▸ EXERCISE DIRECTIONS: Work through the data line by line, gathering every line that has the word "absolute".

▸ GIVEN INFORMATION:
* * *

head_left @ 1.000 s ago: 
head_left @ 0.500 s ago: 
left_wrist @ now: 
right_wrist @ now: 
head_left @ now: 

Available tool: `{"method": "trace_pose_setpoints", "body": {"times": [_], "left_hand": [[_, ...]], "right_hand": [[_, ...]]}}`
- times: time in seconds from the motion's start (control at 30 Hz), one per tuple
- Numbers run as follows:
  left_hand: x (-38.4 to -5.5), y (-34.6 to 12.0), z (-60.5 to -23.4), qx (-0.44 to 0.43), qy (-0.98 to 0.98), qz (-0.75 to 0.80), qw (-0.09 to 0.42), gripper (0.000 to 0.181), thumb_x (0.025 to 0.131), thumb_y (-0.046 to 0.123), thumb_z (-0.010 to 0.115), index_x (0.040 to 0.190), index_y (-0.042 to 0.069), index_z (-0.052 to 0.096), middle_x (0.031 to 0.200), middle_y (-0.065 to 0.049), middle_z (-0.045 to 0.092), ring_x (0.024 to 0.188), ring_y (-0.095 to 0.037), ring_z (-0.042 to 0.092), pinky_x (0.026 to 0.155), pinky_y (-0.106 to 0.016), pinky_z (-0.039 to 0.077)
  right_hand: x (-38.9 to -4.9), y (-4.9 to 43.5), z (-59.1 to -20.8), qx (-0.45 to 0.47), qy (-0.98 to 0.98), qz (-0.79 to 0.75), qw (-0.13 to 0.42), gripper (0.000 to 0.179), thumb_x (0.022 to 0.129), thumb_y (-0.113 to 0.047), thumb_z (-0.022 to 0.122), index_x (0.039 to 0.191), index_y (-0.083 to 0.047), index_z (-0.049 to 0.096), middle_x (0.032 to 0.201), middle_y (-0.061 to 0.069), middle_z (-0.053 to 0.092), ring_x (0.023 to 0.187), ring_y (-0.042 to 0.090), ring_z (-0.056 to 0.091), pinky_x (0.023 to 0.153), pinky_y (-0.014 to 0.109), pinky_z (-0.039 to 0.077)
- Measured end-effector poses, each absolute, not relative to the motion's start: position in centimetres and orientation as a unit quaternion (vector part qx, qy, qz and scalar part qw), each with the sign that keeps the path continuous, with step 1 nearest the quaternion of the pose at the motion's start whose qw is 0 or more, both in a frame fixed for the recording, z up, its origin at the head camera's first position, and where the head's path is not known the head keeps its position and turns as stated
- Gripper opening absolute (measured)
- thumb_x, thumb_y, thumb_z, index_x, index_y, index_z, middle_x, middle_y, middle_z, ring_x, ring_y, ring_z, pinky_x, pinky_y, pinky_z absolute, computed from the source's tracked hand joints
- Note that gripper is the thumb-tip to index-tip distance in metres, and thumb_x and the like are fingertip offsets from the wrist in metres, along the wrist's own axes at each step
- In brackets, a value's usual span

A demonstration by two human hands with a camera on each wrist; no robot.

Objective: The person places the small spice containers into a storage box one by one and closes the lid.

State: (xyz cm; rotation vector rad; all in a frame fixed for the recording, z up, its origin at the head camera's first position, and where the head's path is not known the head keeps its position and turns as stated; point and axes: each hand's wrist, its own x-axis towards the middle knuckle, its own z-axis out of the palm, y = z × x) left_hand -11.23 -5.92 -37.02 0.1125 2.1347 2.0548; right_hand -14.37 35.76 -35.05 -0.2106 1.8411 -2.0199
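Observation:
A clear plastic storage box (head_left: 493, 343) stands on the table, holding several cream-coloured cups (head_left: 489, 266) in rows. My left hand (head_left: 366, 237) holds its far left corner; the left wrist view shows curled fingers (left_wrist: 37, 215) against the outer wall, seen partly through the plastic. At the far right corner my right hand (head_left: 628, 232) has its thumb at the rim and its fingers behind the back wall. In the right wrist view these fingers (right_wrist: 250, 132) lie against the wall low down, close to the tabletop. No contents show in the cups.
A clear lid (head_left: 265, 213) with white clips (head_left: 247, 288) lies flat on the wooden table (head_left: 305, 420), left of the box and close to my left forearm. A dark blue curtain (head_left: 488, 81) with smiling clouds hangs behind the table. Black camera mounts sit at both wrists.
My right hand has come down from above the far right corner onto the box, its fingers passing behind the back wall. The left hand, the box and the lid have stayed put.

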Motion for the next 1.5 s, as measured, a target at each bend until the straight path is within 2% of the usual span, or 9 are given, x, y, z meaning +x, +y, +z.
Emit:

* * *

▸ OUTPUT OF THE TASK:
- Measured end-effector poses, each absolute, not relative to the motion's start: position in centimetres and orientation as a unit quaternion (vector part qx, qy, qz and scalar part qw), each with the sign that keeps the path continuous, with step 1 nearest the quaternion of the pose at the motion's start whose qw is 0 or more, both in a frame fixed for the recording, z up, its origin at the head camera's first position, and where the head's path is not known the head keeps its position and turns as stated
- Gripper opening absolute (measured)
- thumb_x, thumb_y, thumb_z, index_x, index_y, index_z, middle_x, middle_y, middle_z, ring_x, ring_y, ring_z, pinky_x, pinky_y, pinky_z absolute, computed from the source's tracked hand joints

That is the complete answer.